* _How to complete this task_:
Counting task for the data below: how many lines hold the word "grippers"? Answer with the number only.

Data records: Begin

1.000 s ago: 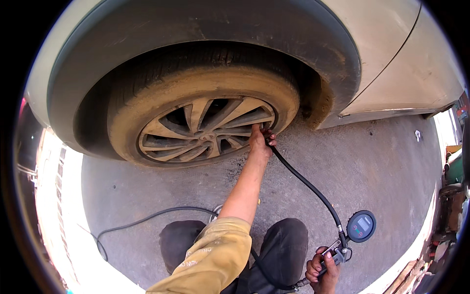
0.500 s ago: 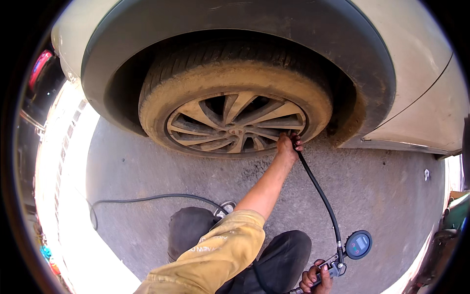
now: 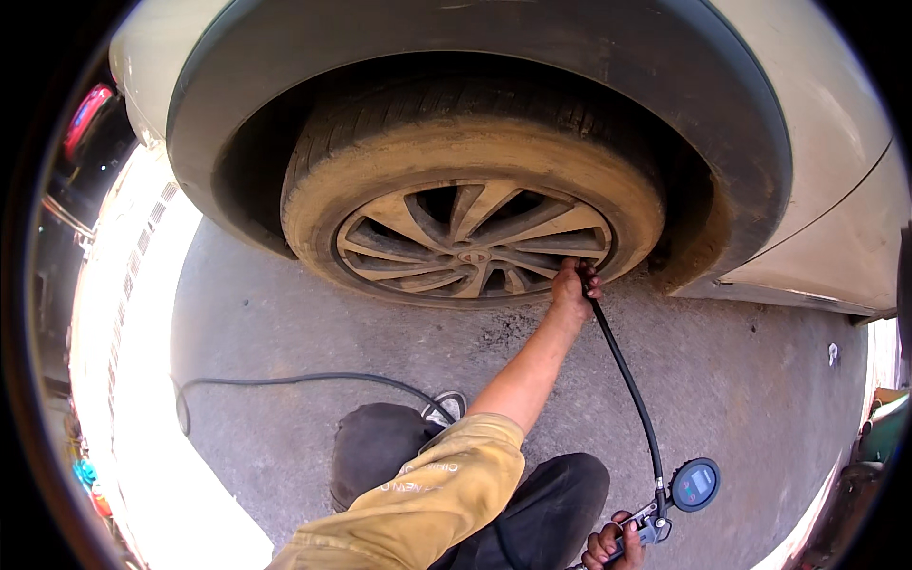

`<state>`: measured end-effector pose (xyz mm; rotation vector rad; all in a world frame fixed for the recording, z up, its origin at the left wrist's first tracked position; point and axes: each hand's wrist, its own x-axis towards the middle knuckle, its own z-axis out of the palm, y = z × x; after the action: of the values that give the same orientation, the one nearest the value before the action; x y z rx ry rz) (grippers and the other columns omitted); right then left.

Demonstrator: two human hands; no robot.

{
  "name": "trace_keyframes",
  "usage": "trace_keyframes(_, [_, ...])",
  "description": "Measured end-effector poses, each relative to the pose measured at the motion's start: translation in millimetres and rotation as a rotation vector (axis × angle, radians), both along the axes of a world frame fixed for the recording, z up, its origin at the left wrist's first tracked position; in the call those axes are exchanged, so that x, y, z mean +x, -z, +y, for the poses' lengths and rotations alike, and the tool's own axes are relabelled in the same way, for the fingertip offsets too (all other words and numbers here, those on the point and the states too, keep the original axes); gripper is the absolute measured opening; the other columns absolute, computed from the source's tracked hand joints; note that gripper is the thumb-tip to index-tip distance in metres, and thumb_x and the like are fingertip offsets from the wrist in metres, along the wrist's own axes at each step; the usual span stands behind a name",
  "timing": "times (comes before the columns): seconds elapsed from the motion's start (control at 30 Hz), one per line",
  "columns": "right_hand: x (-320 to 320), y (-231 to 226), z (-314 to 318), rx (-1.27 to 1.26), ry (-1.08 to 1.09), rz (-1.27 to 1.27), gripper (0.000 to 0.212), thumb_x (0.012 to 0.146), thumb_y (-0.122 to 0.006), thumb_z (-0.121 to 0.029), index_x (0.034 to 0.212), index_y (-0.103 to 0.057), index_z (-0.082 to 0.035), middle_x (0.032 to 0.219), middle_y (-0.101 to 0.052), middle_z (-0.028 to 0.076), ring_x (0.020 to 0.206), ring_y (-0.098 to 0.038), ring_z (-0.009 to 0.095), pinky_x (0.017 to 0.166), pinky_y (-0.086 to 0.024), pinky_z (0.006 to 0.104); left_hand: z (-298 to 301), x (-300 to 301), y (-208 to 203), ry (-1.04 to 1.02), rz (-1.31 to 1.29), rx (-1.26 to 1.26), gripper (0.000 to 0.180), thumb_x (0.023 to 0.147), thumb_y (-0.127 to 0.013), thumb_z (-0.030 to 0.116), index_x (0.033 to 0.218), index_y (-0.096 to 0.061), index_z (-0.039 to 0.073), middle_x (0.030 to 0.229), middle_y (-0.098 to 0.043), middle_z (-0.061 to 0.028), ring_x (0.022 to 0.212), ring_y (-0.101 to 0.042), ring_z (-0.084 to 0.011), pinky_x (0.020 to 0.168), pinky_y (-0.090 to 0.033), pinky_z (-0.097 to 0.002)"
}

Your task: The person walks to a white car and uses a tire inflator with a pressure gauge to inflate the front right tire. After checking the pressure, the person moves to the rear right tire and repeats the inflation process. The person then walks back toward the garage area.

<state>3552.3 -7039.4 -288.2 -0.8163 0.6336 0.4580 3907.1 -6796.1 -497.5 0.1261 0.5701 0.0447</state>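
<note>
A dusty car wheel (image 3: 472, 256) with a spoked alloy rim sits under a dark arch ahead of me. At the rim's lower right edge, my left hand (image 3: 576, 288) is closed around the end of a black air hose (image 3: 629, 385). The tyre valve and the hose tip are hidden by my fingers. From there the hose bends down to a tyre inflator gun (image 3: 650, 528), which my right hand (image 3: 613, 544) grips at the lower right. On the gun's side is a round digital gauge (image 3: 695, 484) with a small lit screen.
A pale car body (image 3: 841, 195) rises on both sides of the dark wheel arch (image 3: 760, 171). A long thin air line (image 3: 304, 378) lies across the grey ground (image 3: 256, 323) at left, running toward my shoe (image 3: 444, 407). My bent knees (image 3: 560, 494) are below my left arm.
The view has shifted slightly, so the wheel and car sit a little further right in it. Both hands keep their holds, the left at the rim, the right on the inflator gun.
</note>
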Motion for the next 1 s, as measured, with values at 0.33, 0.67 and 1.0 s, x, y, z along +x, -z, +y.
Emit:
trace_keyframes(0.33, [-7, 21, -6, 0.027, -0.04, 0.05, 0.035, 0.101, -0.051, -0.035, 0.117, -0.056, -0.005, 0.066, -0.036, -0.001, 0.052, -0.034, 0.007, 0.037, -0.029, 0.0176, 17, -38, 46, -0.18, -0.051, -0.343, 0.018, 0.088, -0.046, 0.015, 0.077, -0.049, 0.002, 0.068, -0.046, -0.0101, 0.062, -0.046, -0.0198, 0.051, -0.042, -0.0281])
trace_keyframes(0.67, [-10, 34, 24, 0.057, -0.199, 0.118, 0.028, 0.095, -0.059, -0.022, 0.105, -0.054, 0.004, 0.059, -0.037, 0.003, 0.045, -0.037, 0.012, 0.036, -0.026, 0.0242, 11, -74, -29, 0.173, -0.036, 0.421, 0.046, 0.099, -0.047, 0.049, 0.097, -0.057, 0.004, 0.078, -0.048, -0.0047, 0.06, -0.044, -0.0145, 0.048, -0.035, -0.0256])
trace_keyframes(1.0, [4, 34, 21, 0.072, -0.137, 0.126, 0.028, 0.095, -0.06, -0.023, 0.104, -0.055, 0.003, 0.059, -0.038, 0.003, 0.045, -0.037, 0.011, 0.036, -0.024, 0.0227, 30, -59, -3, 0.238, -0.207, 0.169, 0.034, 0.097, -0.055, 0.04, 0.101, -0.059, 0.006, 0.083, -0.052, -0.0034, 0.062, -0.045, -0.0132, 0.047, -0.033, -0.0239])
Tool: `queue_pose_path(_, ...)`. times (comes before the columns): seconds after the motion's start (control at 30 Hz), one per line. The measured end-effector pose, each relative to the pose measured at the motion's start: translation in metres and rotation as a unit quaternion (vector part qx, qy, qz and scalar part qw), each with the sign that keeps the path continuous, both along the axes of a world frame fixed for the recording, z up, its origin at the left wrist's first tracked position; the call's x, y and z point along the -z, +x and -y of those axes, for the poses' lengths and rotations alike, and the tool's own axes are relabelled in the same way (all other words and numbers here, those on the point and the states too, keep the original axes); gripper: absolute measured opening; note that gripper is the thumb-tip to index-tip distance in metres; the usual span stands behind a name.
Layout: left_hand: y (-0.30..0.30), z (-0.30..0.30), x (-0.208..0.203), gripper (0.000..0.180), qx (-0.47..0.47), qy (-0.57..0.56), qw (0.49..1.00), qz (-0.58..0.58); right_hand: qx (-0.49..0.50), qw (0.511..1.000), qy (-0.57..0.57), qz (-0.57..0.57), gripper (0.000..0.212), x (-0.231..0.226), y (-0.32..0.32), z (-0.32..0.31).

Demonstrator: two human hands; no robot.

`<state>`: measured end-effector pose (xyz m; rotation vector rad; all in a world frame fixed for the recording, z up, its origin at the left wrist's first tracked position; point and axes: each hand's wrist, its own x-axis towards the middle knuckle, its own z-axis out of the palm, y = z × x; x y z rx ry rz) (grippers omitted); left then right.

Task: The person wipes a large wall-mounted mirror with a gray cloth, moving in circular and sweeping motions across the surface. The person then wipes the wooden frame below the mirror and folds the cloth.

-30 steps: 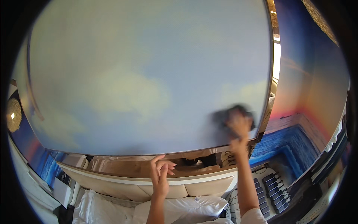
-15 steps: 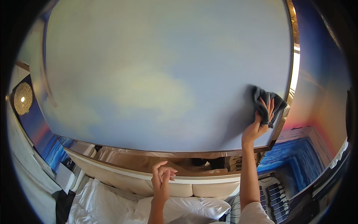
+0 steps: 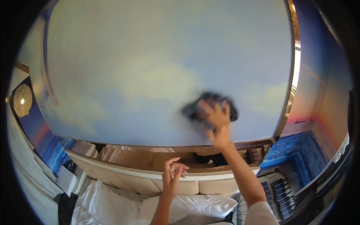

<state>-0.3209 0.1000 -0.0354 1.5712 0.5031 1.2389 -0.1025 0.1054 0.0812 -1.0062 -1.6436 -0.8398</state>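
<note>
A large flat panel (image 3: 150,80), painted like a pale blue sky with yellowish clouds, fills most of the view. Against its lower right part my right hand (image 3: 218,120) presses a dark grey cloth (image 3: 193,110), fingers spread over it; both are smeared by motion. My left hand (image 3: 174,175) is held up in front of the headboard, below the panel's bottom edge. Its fingers are loosely bent and apart, with nothing in them.
Below the panel is a padded cream headboard (image 3: 150,184) with an open recess (image 3: 150,162) behind its top edge. White pillows (image 3: 187,207) lie nearer me. Black power strips with cables (image 3: 282,198) are at lower right. A round woven lamp (image 3: 23,100) hangs at left.
My right hand has swept the cloth leftward across the panel, away from its right edge. My left hand has shifted slightly right, and the view has moved a little.
</note>
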Motion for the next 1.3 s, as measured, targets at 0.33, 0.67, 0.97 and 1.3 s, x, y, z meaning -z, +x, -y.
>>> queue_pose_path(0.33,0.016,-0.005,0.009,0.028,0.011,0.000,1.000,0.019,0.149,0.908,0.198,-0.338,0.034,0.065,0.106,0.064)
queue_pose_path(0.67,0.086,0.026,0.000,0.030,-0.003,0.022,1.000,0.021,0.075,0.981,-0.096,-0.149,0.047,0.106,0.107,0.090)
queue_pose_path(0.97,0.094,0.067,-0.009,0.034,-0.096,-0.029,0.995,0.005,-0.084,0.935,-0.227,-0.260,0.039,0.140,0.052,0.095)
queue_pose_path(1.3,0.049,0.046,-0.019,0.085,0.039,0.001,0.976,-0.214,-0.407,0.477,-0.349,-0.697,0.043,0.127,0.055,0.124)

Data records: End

* _Response area_:
2